Methods: Four hundred and nineteen AMI patients and 636 individuals without AMI were included in the present study. The ALDH2 rs671 polymorphism was genotyped using polymerase chain reaction (PCR)-microarray. Differences in ALDH2 rs671 genotypes and alleles between patients and controls were compared, and the relationship between ALDH2 rs671 genotypes and AMI risk was analyzed.

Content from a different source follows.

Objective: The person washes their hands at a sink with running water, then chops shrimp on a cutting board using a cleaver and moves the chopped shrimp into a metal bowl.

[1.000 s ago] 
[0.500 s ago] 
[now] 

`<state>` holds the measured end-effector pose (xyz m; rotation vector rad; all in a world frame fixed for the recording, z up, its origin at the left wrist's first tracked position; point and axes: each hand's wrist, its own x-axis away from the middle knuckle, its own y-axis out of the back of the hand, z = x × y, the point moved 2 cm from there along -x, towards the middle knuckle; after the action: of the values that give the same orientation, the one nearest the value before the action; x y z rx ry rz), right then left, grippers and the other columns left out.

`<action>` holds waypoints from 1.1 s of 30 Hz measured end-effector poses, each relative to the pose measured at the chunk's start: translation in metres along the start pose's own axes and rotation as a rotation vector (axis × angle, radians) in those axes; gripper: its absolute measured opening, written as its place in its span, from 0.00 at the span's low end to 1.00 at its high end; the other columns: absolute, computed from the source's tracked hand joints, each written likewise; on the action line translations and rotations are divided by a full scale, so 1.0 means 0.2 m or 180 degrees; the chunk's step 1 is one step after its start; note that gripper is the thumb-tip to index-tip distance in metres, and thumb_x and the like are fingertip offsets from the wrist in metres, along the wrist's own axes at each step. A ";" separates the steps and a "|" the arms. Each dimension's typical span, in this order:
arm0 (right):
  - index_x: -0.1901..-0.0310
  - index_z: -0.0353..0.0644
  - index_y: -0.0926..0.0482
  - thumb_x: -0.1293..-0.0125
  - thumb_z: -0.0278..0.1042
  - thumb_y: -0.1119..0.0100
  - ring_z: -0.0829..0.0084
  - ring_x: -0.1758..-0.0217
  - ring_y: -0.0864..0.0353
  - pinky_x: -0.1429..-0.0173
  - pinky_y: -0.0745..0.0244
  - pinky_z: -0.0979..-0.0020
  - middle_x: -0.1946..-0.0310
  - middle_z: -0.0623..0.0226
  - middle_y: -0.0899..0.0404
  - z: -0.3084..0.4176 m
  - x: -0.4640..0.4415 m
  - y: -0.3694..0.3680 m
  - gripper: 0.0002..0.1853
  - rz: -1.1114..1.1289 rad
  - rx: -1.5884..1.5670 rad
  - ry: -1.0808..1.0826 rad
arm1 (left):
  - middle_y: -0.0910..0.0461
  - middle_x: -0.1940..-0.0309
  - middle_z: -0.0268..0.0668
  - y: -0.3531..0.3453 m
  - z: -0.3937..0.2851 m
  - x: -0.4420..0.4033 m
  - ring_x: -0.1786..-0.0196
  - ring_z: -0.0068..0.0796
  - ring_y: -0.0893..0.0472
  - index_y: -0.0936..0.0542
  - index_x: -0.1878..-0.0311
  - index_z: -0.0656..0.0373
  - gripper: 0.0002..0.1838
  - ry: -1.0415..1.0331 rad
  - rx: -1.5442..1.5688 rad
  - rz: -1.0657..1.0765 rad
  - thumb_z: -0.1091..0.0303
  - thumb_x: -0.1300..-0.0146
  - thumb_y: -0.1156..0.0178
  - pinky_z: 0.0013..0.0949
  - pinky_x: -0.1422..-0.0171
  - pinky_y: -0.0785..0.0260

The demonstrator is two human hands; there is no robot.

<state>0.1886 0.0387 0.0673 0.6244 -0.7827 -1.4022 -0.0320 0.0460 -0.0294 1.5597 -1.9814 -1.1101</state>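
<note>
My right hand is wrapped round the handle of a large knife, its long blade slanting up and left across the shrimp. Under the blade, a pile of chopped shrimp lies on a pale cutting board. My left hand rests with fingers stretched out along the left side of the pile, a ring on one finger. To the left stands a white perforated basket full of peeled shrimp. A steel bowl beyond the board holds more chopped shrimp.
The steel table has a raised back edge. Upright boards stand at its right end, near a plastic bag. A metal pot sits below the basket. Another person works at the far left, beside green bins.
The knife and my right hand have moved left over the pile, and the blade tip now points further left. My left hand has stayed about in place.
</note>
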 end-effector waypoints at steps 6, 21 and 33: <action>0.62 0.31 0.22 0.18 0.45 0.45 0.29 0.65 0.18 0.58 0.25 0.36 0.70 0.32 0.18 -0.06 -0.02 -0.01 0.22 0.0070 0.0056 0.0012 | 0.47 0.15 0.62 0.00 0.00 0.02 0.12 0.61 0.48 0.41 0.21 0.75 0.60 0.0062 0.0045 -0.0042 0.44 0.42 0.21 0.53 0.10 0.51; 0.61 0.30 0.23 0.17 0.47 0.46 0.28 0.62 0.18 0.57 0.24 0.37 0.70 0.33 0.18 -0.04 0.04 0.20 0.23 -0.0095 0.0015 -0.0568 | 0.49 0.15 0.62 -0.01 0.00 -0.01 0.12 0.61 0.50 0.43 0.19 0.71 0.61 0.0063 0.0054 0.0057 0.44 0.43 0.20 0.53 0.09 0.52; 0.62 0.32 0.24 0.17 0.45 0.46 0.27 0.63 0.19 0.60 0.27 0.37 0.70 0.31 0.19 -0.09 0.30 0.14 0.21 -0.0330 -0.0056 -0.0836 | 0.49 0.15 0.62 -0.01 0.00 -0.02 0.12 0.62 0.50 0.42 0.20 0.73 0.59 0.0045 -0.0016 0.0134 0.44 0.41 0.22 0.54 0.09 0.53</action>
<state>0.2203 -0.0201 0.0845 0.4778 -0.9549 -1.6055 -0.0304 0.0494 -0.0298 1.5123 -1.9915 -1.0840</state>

Results: Patients with AMI had a lower frequency of ALDH2 rs671 G/G genotype (43.2% vs 52.7%, p=0.003), and a higher G/A genotype (45.6% vs 38.5%, p=0.025) than controls. And AMI patients had a lower frequency of ALDH2 rs671 G allele (66.0% vs 71.9%), and a higher A allele (34.0% vs 28.1%) (p=0.004) than controls. Logistic regression analysis showed that overweight (body mass index (BMI)≥ 24.0 kg/m2 vs BMI 18.5– 23.9 kg/m2: odds ratio (OR) 2.046, 95% confidence interval (CI): 1.520– 2.754, p< 0.001), history of hypertension (yes vs no: OR 3.464, 95% CI: 2.515– 4.770, p< 0.001), ALDH2 rs671 G/A genotype (G/A vs G/G: OR 1.476, 95% CI: 1.102– 1.976, p=0.009), and A/A genotype (A/A vs G/G: OR 1.656, 95% CI: 1.027– 2.668, p=0.038) maybe the independent risk factors for AMI.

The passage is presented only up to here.